■ **ACTIVITY**
Output all the data exactly. Pictures do not belong in the copy.

■ **THE DATA**
═══
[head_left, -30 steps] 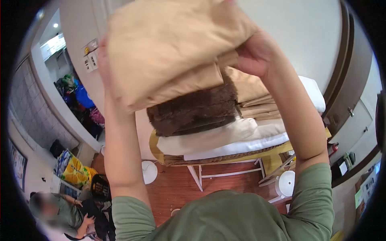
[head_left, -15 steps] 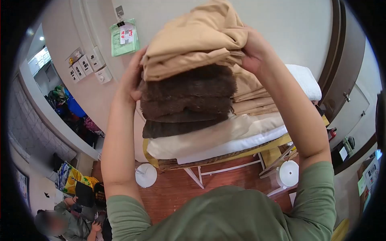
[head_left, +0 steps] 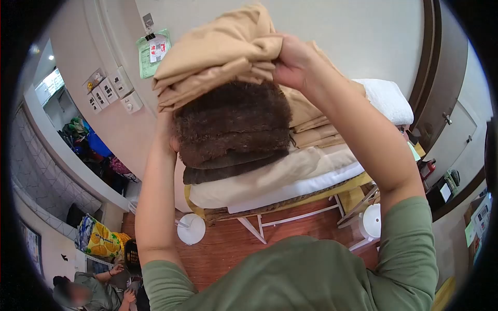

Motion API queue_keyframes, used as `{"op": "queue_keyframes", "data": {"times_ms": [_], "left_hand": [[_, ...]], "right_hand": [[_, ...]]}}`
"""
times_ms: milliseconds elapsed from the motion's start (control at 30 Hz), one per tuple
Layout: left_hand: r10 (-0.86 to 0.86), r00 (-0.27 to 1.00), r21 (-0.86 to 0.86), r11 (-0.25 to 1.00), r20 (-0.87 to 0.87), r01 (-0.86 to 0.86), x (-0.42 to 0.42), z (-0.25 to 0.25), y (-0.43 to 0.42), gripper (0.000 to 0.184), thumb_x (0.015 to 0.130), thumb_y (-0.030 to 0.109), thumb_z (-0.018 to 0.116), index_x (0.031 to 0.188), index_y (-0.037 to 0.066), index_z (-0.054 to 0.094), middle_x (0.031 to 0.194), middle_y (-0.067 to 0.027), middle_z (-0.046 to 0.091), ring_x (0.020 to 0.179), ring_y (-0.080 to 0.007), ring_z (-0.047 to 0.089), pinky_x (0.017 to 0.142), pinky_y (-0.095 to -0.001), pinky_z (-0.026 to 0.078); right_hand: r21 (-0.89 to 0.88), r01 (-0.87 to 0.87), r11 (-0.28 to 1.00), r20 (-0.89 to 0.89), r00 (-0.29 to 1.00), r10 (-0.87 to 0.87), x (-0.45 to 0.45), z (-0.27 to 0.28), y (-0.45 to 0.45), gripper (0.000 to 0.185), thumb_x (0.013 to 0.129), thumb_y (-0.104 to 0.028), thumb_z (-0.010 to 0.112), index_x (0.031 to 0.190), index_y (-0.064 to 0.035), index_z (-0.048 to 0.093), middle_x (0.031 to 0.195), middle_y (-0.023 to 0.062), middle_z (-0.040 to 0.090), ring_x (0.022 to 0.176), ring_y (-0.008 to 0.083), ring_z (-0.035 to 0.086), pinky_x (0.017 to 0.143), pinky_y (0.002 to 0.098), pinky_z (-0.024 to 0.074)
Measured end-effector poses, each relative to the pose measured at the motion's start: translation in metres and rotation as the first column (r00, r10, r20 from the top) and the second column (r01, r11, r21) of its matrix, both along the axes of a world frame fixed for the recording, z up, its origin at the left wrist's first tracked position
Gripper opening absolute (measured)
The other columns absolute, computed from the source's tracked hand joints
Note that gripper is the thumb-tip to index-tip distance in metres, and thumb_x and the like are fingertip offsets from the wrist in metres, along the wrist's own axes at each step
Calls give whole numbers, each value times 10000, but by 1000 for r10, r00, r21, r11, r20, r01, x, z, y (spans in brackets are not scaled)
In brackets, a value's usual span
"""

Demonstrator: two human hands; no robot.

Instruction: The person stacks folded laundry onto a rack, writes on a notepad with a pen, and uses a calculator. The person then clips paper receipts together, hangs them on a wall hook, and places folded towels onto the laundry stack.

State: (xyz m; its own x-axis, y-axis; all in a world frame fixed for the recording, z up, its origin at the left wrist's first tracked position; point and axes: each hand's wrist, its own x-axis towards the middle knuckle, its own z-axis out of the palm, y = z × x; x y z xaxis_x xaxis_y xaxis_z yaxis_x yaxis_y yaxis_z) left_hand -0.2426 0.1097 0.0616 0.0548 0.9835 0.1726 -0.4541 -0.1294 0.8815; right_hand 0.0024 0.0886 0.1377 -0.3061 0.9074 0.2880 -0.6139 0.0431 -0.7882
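Right hand (head_left: 293, 61): grasping folded tan cloth (head_left: 212, 52) over brown plush blanket (head_left: 233, 119) | Left hand (head_left: 174, 143): blanket's left side, grip unclear | Advice: pinch all layers, hold folds level

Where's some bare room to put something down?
On the floor, between the round white thing and the white table leg. A narrow strip of cream cloth shows bare in front of the brown furry stack too. Further back it's crowded: brown stack, tan folded cloths and white towel, close together.
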Motion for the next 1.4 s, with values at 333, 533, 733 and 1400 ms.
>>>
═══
■ **RESULT OF THIS EXERCISE**
[head_left, -30 steps] 
[head_left, -15 steps] 
[head_left, +0 steps] 

Motion API queue_keyframes, used as `{"op": "queue_keyframes", "data": {"times_ms": [_], "left_hand": [[_, ...]], "right_hand": [[_, ...]]}}`
"""
times_ms: milliseconds elapsed from the motion's start (control at 30 Hz), one per tuple
Layout: left_hand: r10 (-0.86 to 0.86), r00 (-0.27 to 1.00), r21 (-0.86 to 0.86), r11 (-0.25 to 1.00), r20 (-0.87 to 0.87), r01 (-0.86 to 0.86), x (-0.42 to 0.42), z (-0.25 to 0.25), y (-0.43 to 0.42), gripper (0.000 to 0.184), thumb_x (0.015 to 0.130), thumb_y (-0.030 to 0.109), thumb_z (-0.018 to 0.116), index_x (0.031 to 0.188), index_y (-0.037 to 0.066), index_z (-0.054 to 0.094), middle_x (0.031 to 0.194), middle_y (-0.067 to 0.027), middle_z (-0.046 to 0.091), ring_x (0.020 to 0.179), ring_y (-0.080 to 0.007), ring_z (-0.047 to 0.089), pinky_x (0.017 to 0.142), pinky_y (-0.095 to -0.001), pinky_z (-0.026 to 0.078); right_hand: r21 (-0.89 to 0.88), r01 (-0.87 to 0.87), r11 (-0.28 to 1.00), r20 (-0.89 to 0.89), r00 (-0.29 to 1.00), r10 (-0.87 to 0.87), x (-0.45 to 0.45), z (-0.27 to 0.28), y (-0.45 to 0.45), gripper (0.000 to 0.185), thumb_x (0.013 to 0.129), thumb_y (-0.104 to 0.028), thumb_z (-0.010 to 0.112), index_x (0.031 to 0.190), index_y (-0.064 to 0.035), index_z (-0.048 to 0.093), middle_x (0.031 to 0.195), middle_y (-0.023 to 0.062), middle_z (-0.040 to 0.090), ring_x (0.022 to 0.176), ring_y (-0.008 to 0.083), ring_z (-0.035 to 0.086), pinky_x (0.017 to 0.143), pinky_y (0.002 to 0.098), pinky_z (-0.024 to 0.074)
Measured end-effector poses, each relative to the pose measured at the motion's start: translation in metres and rotation as the first column (r00, r10, r20 from the top) and the second column (r01, r11, r21) of its matrix, both along the axes of a world frame fixed for the recording, z up, its origin at the left wrist's first tracked position
Gripper opening absolute (measured)
The other columns absolute, computed from the source's tracked hand joints
Note that gripper is the thumb-tip to index-tip distance in metres, and thumb_x and the like are fingertip offsets from the wrist in metres, along the wrist's own axes at each step
Calls give whole numbers, each value times 10000, but by 1000 for r10, r00, r21, r11, r20, r01, x, z, y (spans in brackets are not scaled)
In brackets, a value's usual span
"""

Demonstrator: two human hands; no robot.

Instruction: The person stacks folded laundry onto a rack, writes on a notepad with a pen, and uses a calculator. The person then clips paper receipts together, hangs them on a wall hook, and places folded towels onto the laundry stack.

State: (xyz m; its own x-axis, y-axis; all in a world frame fixed for the recording, z up, its origin at the left wrist's first tracked position; point and axes: each hand's wrist, its own x-axis towards the middle knuckle, its own z-axis out of the palm, y = z × x; x y z xaxis_x xaxis_y xaxis_z yaxis_x yaxis_y yaxis_z) left_hand -0.2426 0.1097 0.0616 0.0548 0.9835 0.1726 -0.4541 -0.1294 0.8815; right_hand 0.0024 0.0886 0.1377 -0.3061 0.9074 0.2880 -0.6139 0.0431 -0.7882
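Right hand (head_left: 293, 61): grasping folded tan cloth (head_left: 212, 52) over brown plush blanket (head_left: 233, 119) | Left hand (head_left: 174, 143): blanket's left side, grip unclear | Advice: pinch all layers, hold folds level

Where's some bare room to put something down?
On the floor, between the round white thing and the white table leg. A narrow strip of cream cloth shows bare in front of the brown furry stack too. Further back it's crowded: brown stack, tan folded cloths and white towel, close together.
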Motion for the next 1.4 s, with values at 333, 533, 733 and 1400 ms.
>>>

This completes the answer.